Models like GPT-4 could pose a serious challenge to regulators. But US, UK and EU watchdogs' responses have been wildly divergent.

By Greg Noone

AI firms should welcome regulation – that, at least, was the message from Mira Murati. “We need a ton more input in this system, and a lot more input that goes beyond the technologies,” OpenAI’s chief technology officer told TIME, “definitely [from] regulators and governments and everyone else.” Murati didn’t specify precisely what form such oversight should take, knowing that the release of GPT-4, its newest and most powerful model, was just a month away. Instead the interview took a sharp left into the executive’s cultural preferences, beginning with Murati’s love for the Radiohead ditty ‘Paranoid Android’ – not the most uplifting song, to be sure, “but beautiful and thought provoking.”

For most companies, regulation is a necessary evil. For OpenAI to openly call for watchdogs to rain down upon them like so many investigating angels, though, has the benefit of imbuing its work with a frisson of mysticism – the implication being that its developers are dabbling with something brilliant but unpredictable, and certainly beyond the conventional understanding of the public. They might be right. GPT-4 is more complicated, agile and adept than its predecessor, GPT-3, and seems poised to disrupt everything from art and advertising, to education and legal services. With that, of course, comes the danger of the model and others like it being used for more nefarious ends – writing code-perfect malware, for example, or assisting in the spread of vile and dangerous misinformation

Yet, regulators around the world have remained largely silent at the prospect of generative AI forever changing the shape of industry as we know it. Meanwhile, a chorus has arisen among campaigners calling for comprehensive legislative frameworks that, ideally, puts foundation models in a kind of regulatory box, tightly secured, where they can be monitored and their creators punished for any malefactions.
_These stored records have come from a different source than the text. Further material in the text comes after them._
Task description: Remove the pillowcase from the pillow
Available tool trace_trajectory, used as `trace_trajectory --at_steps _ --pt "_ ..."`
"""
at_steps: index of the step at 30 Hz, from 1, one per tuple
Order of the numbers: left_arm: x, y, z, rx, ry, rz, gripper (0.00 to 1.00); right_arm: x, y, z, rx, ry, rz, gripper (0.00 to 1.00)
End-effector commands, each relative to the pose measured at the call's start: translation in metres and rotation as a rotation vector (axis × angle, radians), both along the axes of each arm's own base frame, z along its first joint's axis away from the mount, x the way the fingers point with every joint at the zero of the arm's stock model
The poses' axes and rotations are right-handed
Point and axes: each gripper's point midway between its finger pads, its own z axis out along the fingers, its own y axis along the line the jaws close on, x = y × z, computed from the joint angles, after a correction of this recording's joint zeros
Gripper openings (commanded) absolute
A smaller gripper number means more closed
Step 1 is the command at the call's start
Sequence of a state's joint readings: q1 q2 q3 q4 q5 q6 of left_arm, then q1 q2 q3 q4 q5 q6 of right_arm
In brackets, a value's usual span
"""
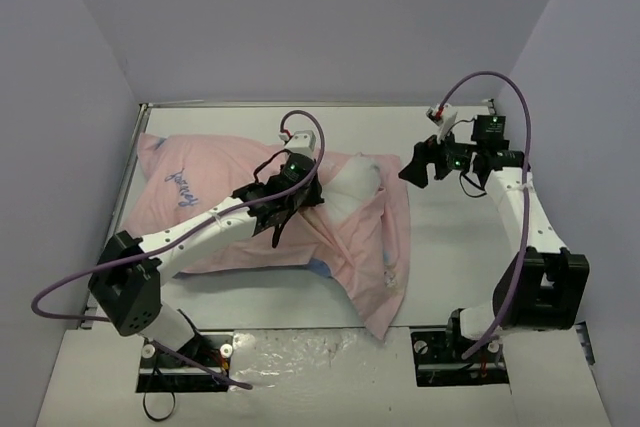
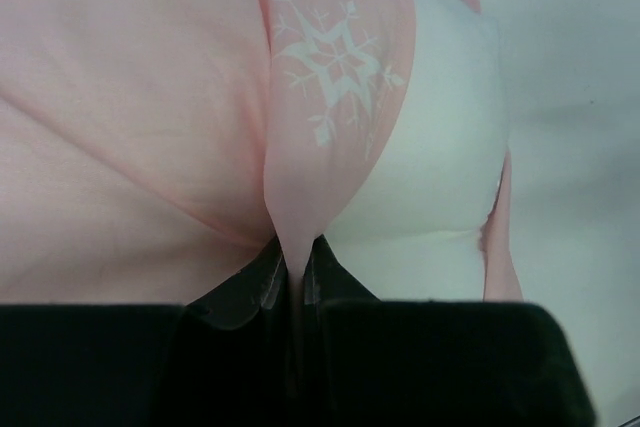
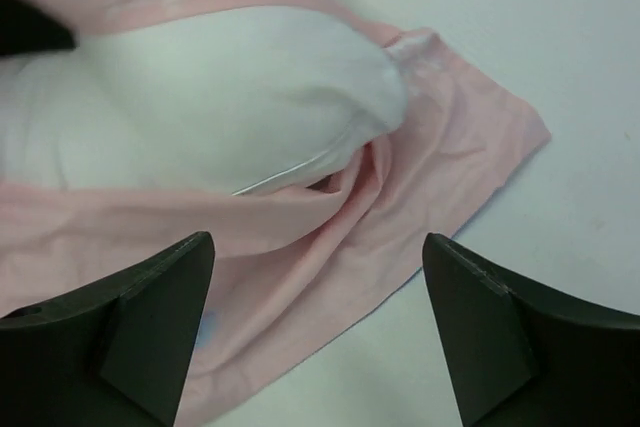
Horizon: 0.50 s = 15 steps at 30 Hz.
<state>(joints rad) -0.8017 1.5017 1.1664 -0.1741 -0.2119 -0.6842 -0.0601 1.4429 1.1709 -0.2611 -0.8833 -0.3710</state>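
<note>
Pale lilac walls (image 1: 300,27) close in the white bench (image 1: 450,277) on three sides, and a looping purple cable (image 1: 523,117) arcs over the right arm. The left arm (image 1: 200,232) lies diagonally across the pillowcase (image 1: 190,172), covering much of its middle from above.

The pillowcase sprawls over the left and centre of the bench. It is thin, soft pink cloth, creased into long folds, with a white snowflake print (image 2: 335,72) near its open end. A loose flap trails towards the near edge. The pillow (image 1: 352,187) is mostly inside; its plump, smooth white end bulges out of the opening on the right, rounded like a loaf, with a fine seam line along it in the right wrist view.

The left tool (image 2: 297,265) is pressed together on a narrow ridge of the pink fabric, pulled up into a taut pleat just beside the bare pillow. The right tool (image 3: 320,282) is spread wide, holding nothing, above the pillowcase's open hem and clear of the cloth.
</note>
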Motion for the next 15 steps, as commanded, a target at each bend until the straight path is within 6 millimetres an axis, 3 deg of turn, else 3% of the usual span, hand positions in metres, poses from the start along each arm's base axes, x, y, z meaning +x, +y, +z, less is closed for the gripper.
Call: trace_trajectory --at_steps 1,3,4,6,9,15 --pt "0.018 -0.016 0.011 -0.068 0.000 0.015 0.02 -0.066 0.039 0.008 -0.029 -0.155 0.426 0.83" --pt "0.021 -0.025 0.013 -0.072 0.008 -0.010 0.02 -0.107 0.068 -0.009 -0.127 -0.222 0.661 0.83" --pt "0.022 -0.027 0.008 -0.065 0.016 -0.014 0.02 -0.115 0.072 -0.009 -0.224 -0.419 0.811 0.83" --pt "0.021 -0.030 0.006 -0.070 0.027 -0.023 0.02 -0.132 0.084 -0.027 -0.331 -0.548 0.984 0.84" --pt "0.018 -0.029 0.004 -0.081 0.034 -0.021 0.02 -0.130 0.097 -0.032 -0.408 -0.634 1.103 0.82" --pt "0.006 -0.018 -0.007 -0.077 0.057 -0.013 0.02 -0.103 0.111 -0.025 -0.441 -0.699 1.152 0.80"
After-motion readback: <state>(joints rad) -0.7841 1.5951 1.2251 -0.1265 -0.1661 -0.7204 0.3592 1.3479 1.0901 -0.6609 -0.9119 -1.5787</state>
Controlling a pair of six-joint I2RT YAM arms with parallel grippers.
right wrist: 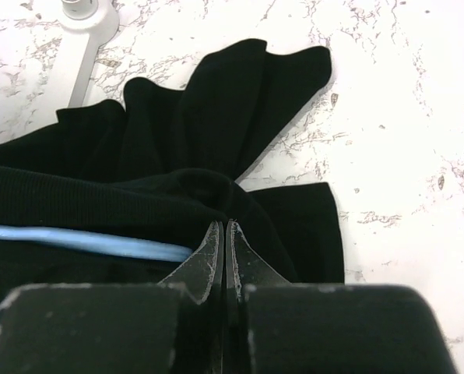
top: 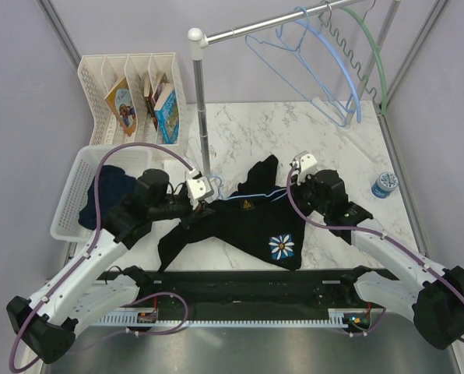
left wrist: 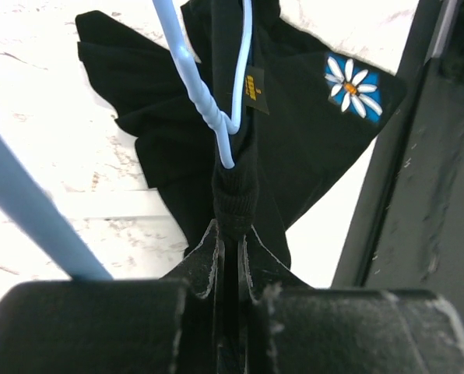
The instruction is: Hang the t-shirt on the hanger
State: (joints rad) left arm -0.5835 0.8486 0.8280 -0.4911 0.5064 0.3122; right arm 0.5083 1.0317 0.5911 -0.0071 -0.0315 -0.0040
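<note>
T-shirt [top: 251, 226] lies crumpled at the middle of the marble table [top: 255, 132], with its daisy print at the cloth's 5 o'clock corner. The hanger [top: 247, 196] shows as a light-blue wire across the shirt's 12 o'clock edge. At 9 o'clock the left gripper [left wrist: 232, 234] is pinched tight on the ribbed collar, just below the hanger's twisted neck. At 2 o'clock the right gripper [right wrist: 226, 230] is clamped on a black fold.

T-shirt [top: 240, 226]: black. Daisy print [top: 280, 247] at its 5 o'clock: white, yellow centre, blue ground. Emblem [left wrist: 254, 87]: yellow, pattern unclear. Hanger [left wrist: 207, 107]: light blue. Table [top: 247, 128]: white marble, grey veining.
</note>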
Brussels is listening to this particular song, says Philipp Hacker, professor for law and ethics at the European New School of Digital Studies, with a proposal by two MEPs to categorise foundation models like GPT-4 as ‘high-risk’ under the EU’s draft AI Act rapidly gaining traction. For Hacker, though, the focus on regulating the models themselves is misplaced. EU parliamentarians also seem to be unduly unsettled by the appearance of generative AI in the final stages of the law’s passage. As such, he argues, “we are starting to see, now, this kind of race to regulate something that the legislators weren’t really ready for.”

GPT-4 versus EU and US

In large part, says Hacker, the problem that the EU has with ChatGPT, and will doubtless have with GPT-4, is definitional. Currently, the AI Act has a provision for what it calls ‘general-purpose AI systems’ (GPAIAS), meaning models intended by the provider to perform, you guessed it, ‘generally applicable functions’ like pattern detection, question answering, and speech recognition.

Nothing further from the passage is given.